## [WORK REQUEST]
Could you set down the full listing, unchanged?

## [GIVEN DATA]
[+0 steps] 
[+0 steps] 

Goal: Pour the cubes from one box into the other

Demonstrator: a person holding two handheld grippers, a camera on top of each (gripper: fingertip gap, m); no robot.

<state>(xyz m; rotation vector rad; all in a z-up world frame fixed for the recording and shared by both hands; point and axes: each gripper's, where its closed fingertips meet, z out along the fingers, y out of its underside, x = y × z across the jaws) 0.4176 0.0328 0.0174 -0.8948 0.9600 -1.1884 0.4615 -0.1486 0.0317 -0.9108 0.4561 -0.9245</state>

## [SOLUTION]
[+0 steps] 
[+0 steps] 

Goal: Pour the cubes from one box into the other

Demonstrator: a person holding two handheld grippers, a camera on top of each (gripper: fingertip gap, m); no robot.

<state>(xyz m; rotation vector rad; all in a z-up world frame fixed for the recording and shared by both hands; point and axes: each gripper's, where its closed fingertips meet, z out along the fingers, y out of its underside, x = y × z across the jaws) 0.4176 0.0328 0.0174 -0.8948 0.9600 -1.1884 0.4615 -0.1486 0.0317 -0.9108 0.4561 -0.9245</state>

Nothing else remains to be done for this exercise.